Erdrich, Louise (1954-…), is an American author known for novels and short stories rooted in her Native American heritage. Erdrich’s mother was Chippewa, and her father was German American. Many of Erdrich’s characters have mixed Native American and European backgrounds and deal with issues of cultural identity.
Erdrich’s works explore problems facing Native Americans in the modern world. They also draw upon Chippewa culture, mythology, and storytelling traditions. Most of Erdrich’s fiction is set in Minnesota and North Dakota. Erdrich uses several novels to tell the story of interconnected characters over a long period in a single small area.
Karen Louise Erdrich was born on June 7, 1954, in Little Falls, Minnesota. She grew up in North Dakota. She earned a bachelor’s degree from Dartmouth College in 1976 and a master’s degree from Johns Hopkins University in 1979. In 1981, she married Michael Dorris, a writer and professor of Native American Studies at Dartmouth.
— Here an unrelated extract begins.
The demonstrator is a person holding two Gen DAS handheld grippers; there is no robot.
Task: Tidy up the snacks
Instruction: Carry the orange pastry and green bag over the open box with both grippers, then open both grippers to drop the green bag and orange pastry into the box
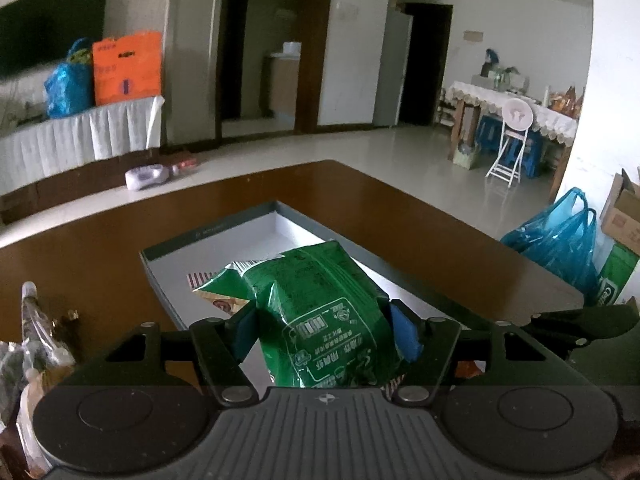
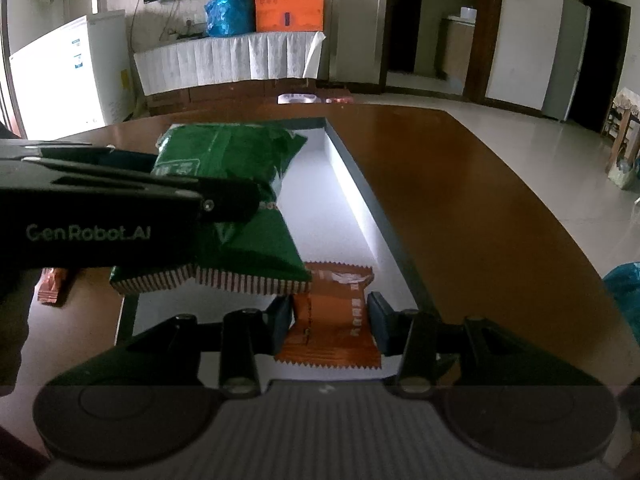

Erdrich and Dorris worked closely together on her novels until he died by suicide in 1997. In 2001, Erdrich founded a bookstore in Minneapolis, Minnesota, called Birchbark Books. The shop specializes in books and other materials related to Indigenous American life and culture.
Erdrich won praise for her first novel, Love Medicine (1984, revised 1993, 2009). The story uses several narrators to explore the lives of a group of Native Americans living on the Turtle Mountain Reservation in North Dakota. The story was the first of four related novels that deal with three families of mixed ancestry in North Dakota from 1912 through the 1980’s. The other novels in the series are The Beet Queen (1986), Tracks (1988), and The Bingo Palace (1994).
Erdrich’s later novels include The Crown of Columbus (1991, written with Dorris);Tales of Burning Love (1997); The Antelope Wife (1998); The Last Report on the Miracles at Little No Horse (2001); The Master Butchers Singing Club (2003); Four Souls (2004), a sequel to Tracks; The Painted Drum (2005); The Plague of Doves (2009); and Shadow Tag (2010). The Round House (2012) won the 2012 National Book Award as best novel of the year. Erdrich also wrote LaRose (2016) and Future Home of the Living God (2017). She won the 2021 Pulitzer Prize for fiction for The Night Watchman (2020). The book weaves together a family story and an account of Chippewa efforts to preserve the tribe’s land and treaty rights in the mid-1900’s. The Sentence (2021), set in a bookstore in Minneapolis after the killing of George Floyd in 2020, is both a murder mystery and a ghost story.
Erdrich has also written children’s books, including Grandmother’s Pigeon (1996), The Porcupine Year (2008), and a series called the “Birchbark House.” The series, based on Erdrich’s family history, is about Chippewa families during the 1800’s. It began with The Birchbark House (1999).
Erdrich’s short stories were collected in The Red Convertible (2009). Her poetry was collected in Jacklight (1984), Baptism of Desire (1989), and Original Fire (2003). She has written a memoir called The Blue Jay’s Dance: A Birth Year (1995).